Clear statement about relationship to past projects. This project says it does not use any previous code or results, but it would have been appropriate to use some (properly cited) if they benefitted the project.
The use of financial models for inflation is somewhat unusual (and therefore interesting). The references support this as a reasonable idea. Unfortunately, multiple models and corresponding software are introduced rather briefly, and in at least some situations it seems that the numbers produced by these programs are not fully understood (for example, different programs may have different quantities called AIC)
Rolling window validation investigated in Sec 5.1 is a good idea, though Sec 5.2 returns to a simple single-split investigation, somewhat diluting the contribution.
The description of libraries used is an interesting addition, not previously seen in 531 projects.
The code is reproducible. As a small detail, the random number
seed could be set using set.seed()
to make it fully
reproducible.
The reasoning of “because the base year of CPI data from FRED is 1982-1984” is hard to follow because the choice of base year just provides a relative scaling, so it should not have substantial importance. The point about changes in the basket is well made, but also impossible to avoid even since 1985. Cell phones and internet provider contracts were not a common expense before 2000, for example.
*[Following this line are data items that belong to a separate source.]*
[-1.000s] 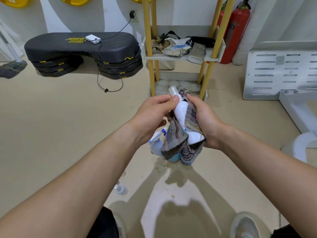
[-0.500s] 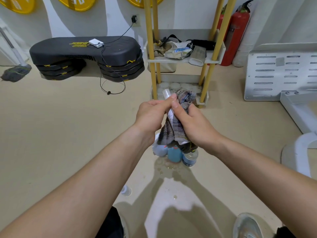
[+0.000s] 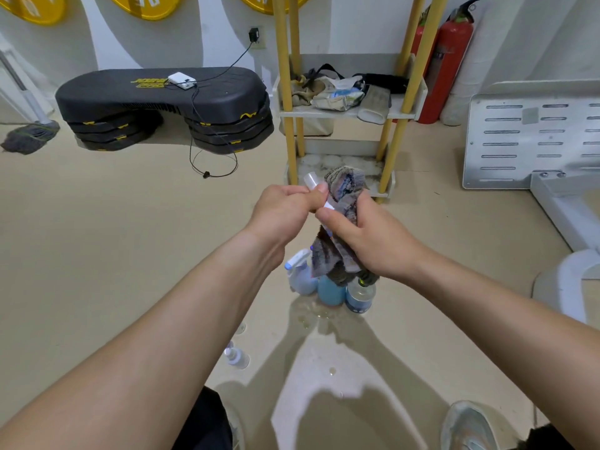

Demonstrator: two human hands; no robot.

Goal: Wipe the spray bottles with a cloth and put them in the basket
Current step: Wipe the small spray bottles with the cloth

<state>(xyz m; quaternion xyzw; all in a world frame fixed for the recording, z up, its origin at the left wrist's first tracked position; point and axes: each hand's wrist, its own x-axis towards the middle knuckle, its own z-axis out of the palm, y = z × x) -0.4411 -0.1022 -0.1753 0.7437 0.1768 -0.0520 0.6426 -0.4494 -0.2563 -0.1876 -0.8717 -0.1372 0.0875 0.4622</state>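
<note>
At the centre of the frame the left hand (image 3: 285,209) is pinching the top of a white bottle (image 3: 312,181) between thumb and curled fingers; the bottle's clear cap is poking up past the thumb, and its body is lying hidden inside the cloth (image 3: 344,193); the right hand (image 3: 367,241) is gripping the cloth round the bottle, fingers curled, thumb lying along the front; one end of the cloth is sticking up above the fist, the other hanging below it; just below the hands three bottles (image 3: 329,290) are standing close together on the floor beside a wet patch (image 3: 311,316); a small bottle (image 3: 237,357) is lying lower left of them, partly behind the left forearm; a yellow-legged shelf (image 3: 350,113) is standing at upper centre, a black step (image 3: 162,99) at upper left.
</note>
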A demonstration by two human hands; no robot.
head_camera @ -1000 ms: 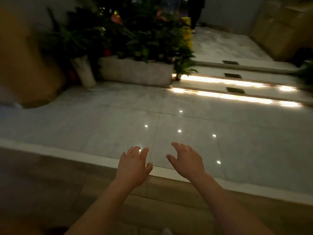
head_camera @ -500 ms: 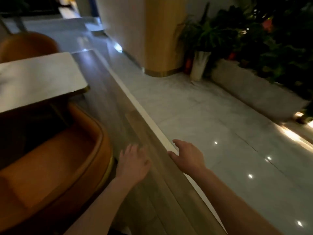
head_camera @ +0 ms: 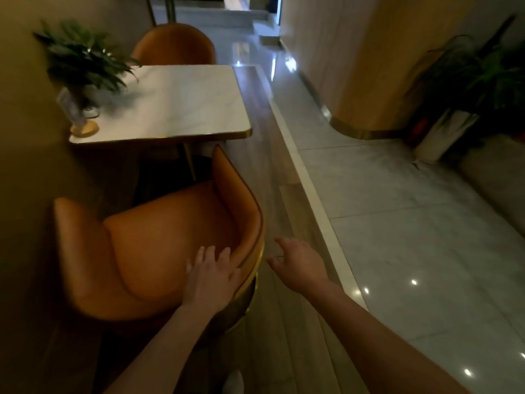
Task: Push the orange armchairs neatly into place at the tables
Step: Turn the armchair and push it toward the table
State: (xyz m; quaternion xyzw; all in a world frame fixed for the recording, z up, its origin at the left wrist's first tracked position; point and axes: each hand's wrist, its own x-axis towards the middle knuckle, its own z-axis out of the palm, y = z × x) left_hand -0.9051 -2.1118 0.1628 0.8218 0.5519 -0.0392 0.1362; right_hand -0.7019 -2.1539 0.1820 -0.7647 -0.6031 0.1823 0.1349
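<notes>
So the near orange leather armchair with the curved shell back and gold trim (head_camera: pixel 159 245) sat pulled back from the white marble-top square table with a gold edge (head_camera: pixel 176 103), angled a bit, its right arm tip just under the table's near edge. A second orange armchair (head_camera: pixel 173 46) was tucked in at the far side. The left hand (head_camera: pixel 211 275) was flat over the back rim of the near chair, fingers spread and loose, gripping nothing as far as I could tell. The right hand (head_camera: pixel 299 264) hung in the air just beside the chair's outer edge, fingers open and a bit curled, also empty.

Looked like the reach-and-grab step, with the push not started. My guess: the right hand needed to land on the backrest too, then both shove it forward and square it up, watching the small potted green plant (head_camera: pixel 82 66) on the tabletop didn't get rattled.
</notes>
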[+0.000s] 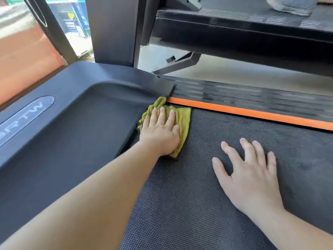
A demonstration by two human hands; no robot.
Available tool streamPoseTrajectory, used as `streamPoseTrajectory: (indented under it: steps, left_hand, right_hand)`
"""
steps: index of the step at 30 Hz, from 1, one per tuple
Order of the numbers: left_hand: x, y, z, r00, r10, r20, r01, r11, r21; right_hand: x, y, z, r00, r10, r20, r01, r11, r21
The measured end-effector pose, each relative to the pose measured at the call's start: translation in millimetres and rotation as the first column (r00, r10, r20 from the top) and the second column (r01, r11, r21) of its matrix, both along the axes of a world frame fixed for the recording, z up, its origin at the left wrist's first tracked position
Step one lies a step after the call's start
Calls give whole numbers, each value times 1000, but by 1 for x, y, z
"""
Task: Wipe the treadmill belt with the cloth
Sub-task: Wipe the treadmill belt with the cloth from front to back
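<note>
Looks like a gym: treadmill belt [225,186] w/ orange side strip [252,112], 2nd treadmill [234,33] alongside, glass front w/ street outside.

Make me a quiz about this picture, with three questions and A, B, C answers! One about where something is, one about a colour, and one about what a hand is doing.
1. Where is the cloth?
A. On the belt, in the corner by the orange strip
B. On the floor
C. Hanging from a rail

2. What colour is the cloth?
A. Blue
B. Yellow-green
C. White

3. What is the right hand doing?
A. Gripping the cloth
B. Lying flat on the belt, fingers spread
C. Making a fist

Answers:
1 A: the left hand presses it there, where the strip begins.
2 B: it is plainly yellow-green against the dark belt.
3 B: its palm is down on the belt, apart from the cloth.
</note>
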State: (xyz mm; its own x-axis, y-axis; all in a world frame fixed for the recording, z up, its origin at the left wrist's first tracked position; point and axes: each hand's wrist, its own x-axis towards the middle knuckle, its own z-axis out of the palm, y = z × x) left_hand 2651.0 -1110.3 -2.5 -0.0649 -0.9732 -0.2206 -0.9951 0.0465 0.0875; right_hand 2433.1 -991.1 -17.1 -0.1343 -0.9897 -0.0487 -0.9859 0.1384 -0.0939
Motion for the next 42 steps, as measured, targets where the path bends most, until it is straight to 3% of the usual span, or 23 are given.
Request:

The Box-Ljung test here is not very informative beyond what has already been shown clearly from the ACF plot. Box-Ljung can be helpful when there are many lags close to significance and we are wondering if their cumulative evidence is compelling.
The periodogram assessment looks wrong: “This analysis provides strong support for seasonal models.” There are dips at the seasonal frequencies (integer cycles per year). This suggests that the data are already deseasonalized. Ideal deseasonalization might lead to smooth variation, rather than dips.
The exact source of the data is not given, so we can’t check if
it is deseasonalized without digging into the code and examining
getSymbols("CPIAUCSL", src = "FRED")
.
Much space is spent on explaining Shapiro-Wilk and Jarque-Bera tests which are not very useful here. There is massive deviation from normality, and the QQ-plot is more informative for looking at the nature of this deviation. Shapiro-Wilk and Jarque-Bera could be helpful if we are unsure about the significance of the QQ-plot deviation.
The rationale for ARMA(2,0) is unclear since ARMA(4,2) has lower AIC. The choice of ARMA(2,0) is reasonable, since probably ARMA(4,2) has roots very close to the unit circle and close to canceling.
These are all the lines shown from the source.